AVAILABLE DATA below:
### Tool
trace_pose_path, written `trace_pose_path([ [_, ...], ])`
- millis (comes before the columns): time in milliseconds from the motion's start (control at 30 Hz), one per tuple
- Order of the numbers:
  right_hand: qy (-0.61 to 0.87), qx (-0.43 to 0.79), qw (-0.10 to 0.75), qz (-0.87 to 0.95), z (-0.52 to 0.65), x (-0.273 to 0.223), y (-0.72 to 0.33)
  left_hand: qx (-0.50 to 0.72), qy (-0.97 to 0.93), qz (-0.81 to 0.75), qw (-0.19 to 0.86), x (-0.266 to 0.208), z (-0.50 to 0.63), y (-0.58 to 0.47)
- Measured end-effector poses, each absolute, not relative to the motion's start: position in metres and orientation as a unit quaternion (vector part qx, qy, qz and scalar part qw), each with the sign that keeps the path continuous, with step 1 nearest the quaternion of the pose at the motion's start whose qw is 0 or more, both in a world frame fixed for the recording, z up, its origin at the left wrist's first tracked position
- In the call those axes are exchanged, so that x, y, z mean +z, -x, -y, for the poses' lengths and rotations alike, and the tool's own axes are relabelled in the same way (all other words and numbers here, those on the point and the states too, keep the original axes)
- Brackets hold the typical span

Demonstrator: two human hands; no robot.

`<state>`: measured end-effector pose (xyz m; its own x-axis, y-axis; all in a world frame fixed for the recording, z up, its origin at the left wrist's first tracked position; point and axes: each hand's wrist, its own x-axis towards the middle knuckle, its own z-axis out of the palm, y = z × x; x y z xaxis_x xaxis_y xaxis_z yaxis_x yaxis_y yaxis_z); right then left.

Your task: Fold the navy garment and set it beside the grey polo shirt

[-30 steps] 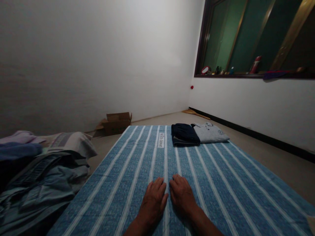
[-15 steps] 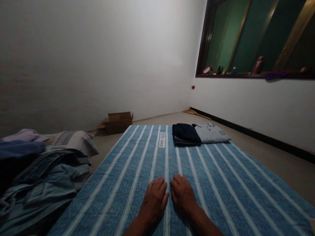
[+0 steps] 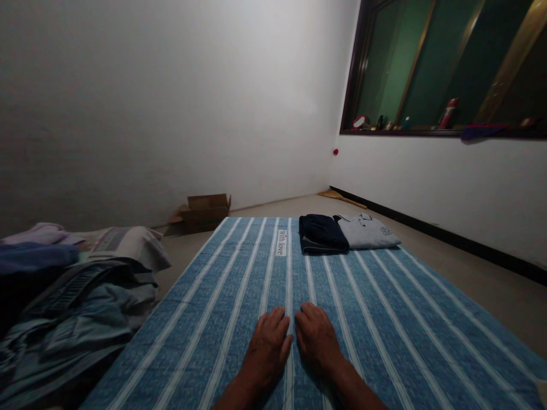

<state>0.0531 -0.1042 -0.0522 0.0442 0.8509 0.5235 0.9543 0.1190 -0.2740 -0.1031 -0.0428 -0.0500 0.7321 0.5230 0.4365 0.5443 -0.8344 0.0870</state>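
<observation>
Both hands rest palm down on a blue cloth (image 3: 205, 307) with white stripes, which covers a flat surface. My left hand (image 3: 269, 341) lies just left of one white stripe, fingers stretched forward and slightly bent, holding nothing. My right hand (image 3: 316, 336) lies beside it across that stripe, also empty, its fingers a little curved. A narrow gap separates the two. Beyond them, at the far edge, are folded dark navy clothing (image 3: 322, 233) and a folded grey polo shirt (image 3: 367, 230), side by side. A "With love" label (image 3: 281, 243) shows on the cloth.
To the left lies a heap of clothes, with grey-green trousers (image 3: 85, 330) and a blue garment (image 3: 38, 259). An open cardboard box (image 3: 205, 213) sits on the floor by the wall. A broom (image 3: 342, 197) lies in the far corner. Small bottles and a red can (image 3: 448, 114) stand on the windowsill.
</observation>
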Motion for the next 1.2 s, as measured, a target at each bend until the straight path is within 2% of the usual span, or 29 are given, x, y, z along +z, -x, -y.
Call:
trace_pose_path([
  [467, 0.652, -0.101, 0.297, 0.690, 0.107, -0.054, -0.055, -0.198, 0.932, 0.302, -0.030, -0.040, 0.051, 0.102],
  [800, 0.615, -0.155, 0.286, 0.718, 0.117, -0.077, -0.065, -0.141, 0.927, 0.334, -0.092, -0.024, 0.074, 0.103],
  [1200, 0.605, -0.150, 0.271, 0.733, 0.118, -0.087, -0.074, -0.151, 0.933, 0.305, -0.119, -0.026, 0.068, 0.139],
])
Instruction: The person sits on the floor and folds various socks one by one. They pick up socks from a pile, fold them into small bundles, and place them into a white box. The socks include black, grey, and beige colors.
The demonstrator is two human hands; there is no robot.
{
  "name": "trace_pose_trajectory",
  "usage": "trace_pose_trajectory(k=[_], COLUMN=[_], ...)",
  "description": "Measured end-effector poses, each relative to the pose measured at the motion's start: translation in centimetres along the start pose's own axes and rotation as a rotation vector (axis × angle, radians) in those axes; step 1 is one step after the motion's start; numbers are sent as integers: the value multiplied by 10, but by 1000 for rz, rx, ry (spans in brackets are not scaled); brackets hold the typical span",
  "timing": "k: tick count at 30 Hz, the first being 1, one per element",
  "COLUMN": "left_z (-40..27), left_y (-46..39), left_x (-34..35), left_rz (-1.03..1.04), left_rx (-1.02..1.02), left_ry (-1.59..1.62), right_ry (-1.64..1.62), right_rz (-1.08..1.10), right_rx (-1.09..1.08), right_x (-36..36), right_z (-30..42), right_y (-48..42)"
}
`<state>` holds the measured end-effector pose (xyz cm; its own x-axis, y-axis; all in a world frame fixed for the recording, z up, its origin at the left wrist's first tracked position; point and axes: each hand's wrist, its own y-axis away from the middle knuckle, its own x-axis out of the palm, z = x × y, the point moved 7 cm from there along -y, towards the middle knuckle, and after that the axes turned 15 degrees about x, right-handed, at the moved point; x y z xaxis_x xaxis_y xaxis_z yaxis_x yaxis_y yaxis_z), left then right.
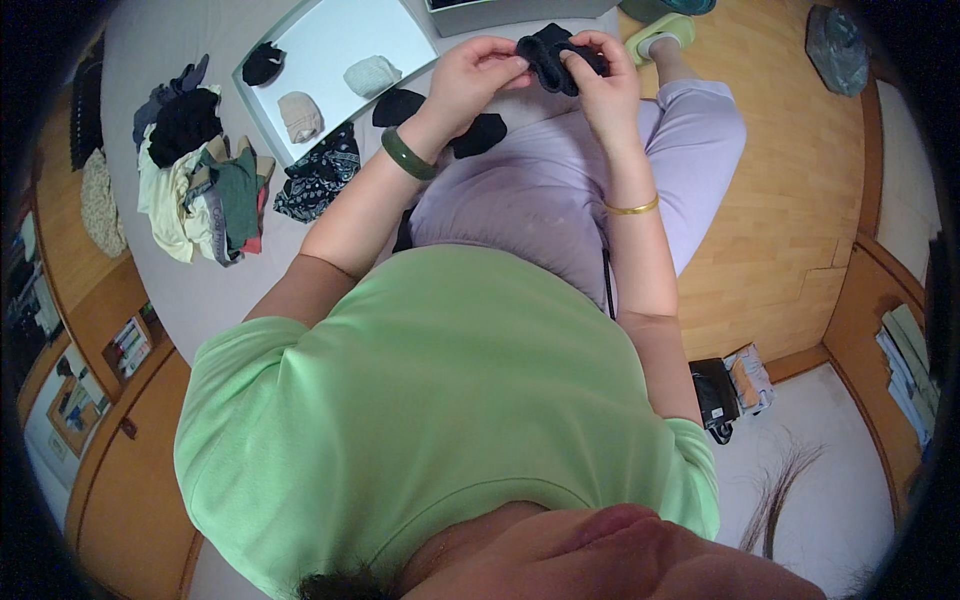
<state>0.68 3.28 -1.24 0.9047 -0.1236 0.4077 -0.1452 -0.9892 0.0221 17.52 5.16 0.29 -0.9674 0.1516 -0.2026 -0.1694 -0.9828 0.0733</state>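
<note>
A black knitted sock (pixel 553 60), bunched up, is held in front of my lap. My left hand (pixel 487 71) pinches its left edge between thumb and fingertips. From the right, my right hand (pixel 606 79) grips it with the thumb pressed on the near side. Below my left wrist, a flat black sock (pixel 480 135) lies by my thigh, and another black piece (pixel 397 107) sits just left of it. A shallow white tray (pixel 337 37) rests on the bed, holding a rolled black sock (pixel 262 64), a beige one (pixel 300 117) and a light grey one (pixel 373 76).
Left of the tray, a pile of mixed clothes (pixel 202 172) is spread on the bed (pixel 247 289). A black paisley cloth (pixel 321 176) touches the tray's near edge. Ahead stands a grey box (pixel 517 16). Right are the wooden floor (pixel 780 187) and a dark plastic bag (pixel 838 52).
</note>
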Motion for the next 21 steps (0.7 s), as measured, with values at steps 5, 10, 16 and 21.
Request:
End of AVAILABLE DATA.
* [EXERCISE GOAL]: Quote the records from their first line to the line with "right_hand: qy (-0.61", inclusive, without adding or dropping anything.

* [TASK RESULT]:
### Tool
trace_pose_path, written `trace_pose_path([ [_, ...], ])`
- millis (comes before the columns): time in milliseconds from the motion's start (control at 30 Hz), one per tuple
- Order of the numbers:
  right_hand: qy (-0.61 to 0.87), qx (-0.43 to 0.79), qw (-0.10 to 0.75), qz (-0.87 to 0.95), z (-0.52 to 0.65), x (-0.273 to 0.223), y (-0.72 to 0.33)

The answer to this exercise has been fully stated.